WHAT IS REQUIRED — The word "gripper" may appear in lines of the data; say how many such lines there are, with nothing beyond the number.

Stored entries:
____________________

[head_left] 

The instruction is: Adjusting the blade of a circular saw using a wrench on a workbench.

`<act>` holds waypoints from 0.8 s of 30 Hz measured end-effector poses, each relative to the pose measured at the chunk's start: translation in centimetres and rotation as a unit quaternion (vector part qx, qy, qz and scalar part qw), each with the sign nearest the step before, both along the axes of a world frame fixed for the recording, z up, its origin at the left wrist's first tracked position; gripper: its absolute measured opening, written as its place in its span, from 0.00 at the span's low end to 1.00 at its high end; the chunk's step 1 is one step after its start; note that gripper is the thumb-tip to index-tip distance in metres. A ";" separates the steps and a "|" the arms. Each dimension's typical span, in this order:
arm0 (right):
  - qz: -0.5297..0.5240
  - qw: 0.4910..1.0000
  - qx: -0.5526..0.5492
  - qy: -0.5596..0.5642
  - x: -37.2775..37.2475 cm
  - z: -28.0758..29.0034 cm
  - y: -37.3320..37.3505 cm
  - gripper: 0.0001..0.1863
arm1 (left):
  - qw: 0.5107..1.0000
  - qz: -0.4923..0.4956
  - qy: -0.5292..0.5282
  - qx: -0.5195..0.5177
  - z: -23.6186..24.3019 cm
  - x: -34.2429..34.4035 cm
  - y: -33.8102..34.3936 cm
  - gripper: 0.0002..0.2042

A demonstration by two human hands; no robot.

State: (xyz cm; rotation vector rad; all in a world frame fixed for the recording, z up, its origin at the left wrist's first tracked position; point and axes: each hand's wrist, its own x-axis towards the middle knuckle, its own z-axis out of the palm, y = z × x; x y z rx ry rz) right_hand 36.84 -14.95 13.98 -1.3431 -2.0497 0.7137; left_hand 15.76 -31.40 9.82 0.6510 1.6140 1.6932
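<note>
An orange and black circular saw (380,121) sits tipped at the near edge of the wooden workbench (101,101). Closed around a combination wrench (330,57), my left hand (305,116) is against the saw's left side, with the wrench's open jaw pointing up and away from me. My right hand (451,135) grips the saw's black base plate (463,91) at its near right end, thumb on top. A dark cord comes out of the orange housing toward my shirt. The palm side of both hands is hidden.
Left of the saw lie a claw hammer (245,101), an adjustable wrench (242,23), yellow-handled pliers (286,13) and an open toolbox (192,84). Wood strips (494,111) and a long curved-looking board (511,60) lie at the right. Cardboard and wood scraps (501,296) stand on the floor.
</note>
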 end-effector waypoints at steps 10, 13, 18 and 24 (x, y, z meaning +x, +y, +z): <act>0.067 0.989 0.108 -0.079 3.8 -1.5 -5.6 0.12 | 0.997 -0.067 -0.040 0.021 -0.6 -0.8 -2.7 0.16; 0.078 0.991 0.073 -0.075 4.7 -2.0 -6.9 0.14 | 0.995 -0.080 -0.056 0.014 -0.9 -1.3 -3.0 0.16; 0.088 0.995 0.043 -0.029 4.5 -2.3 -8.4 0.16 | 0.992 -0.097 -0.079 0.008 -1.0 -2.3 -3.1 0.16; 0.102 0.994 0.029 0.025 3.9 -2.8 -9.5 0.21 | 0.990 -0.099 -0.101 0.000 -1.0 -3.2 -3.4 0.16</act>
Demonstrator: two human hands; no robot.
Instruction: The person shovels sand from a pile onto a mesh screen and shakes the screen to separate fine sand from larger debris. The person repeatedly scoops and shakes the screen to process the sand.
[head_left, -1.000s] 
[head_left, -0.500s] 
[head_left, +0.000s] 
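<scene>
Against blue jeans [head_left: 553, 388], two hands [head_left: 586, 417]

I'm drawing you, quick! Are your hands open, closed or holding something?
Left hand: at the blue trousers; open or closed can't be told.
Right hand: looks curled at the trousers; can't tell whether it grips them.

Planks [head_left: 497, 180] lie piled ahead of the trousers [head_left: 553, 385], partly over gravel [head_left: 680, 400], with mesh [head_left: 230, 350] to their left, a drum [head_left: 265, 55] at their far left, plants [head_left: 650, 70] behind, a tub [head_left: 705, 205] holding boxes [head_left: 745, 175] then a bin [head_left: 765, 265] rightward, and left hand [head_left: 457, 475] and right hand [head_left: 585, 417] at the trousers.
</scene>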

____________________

RESULT OF THIS EXERCISE — 3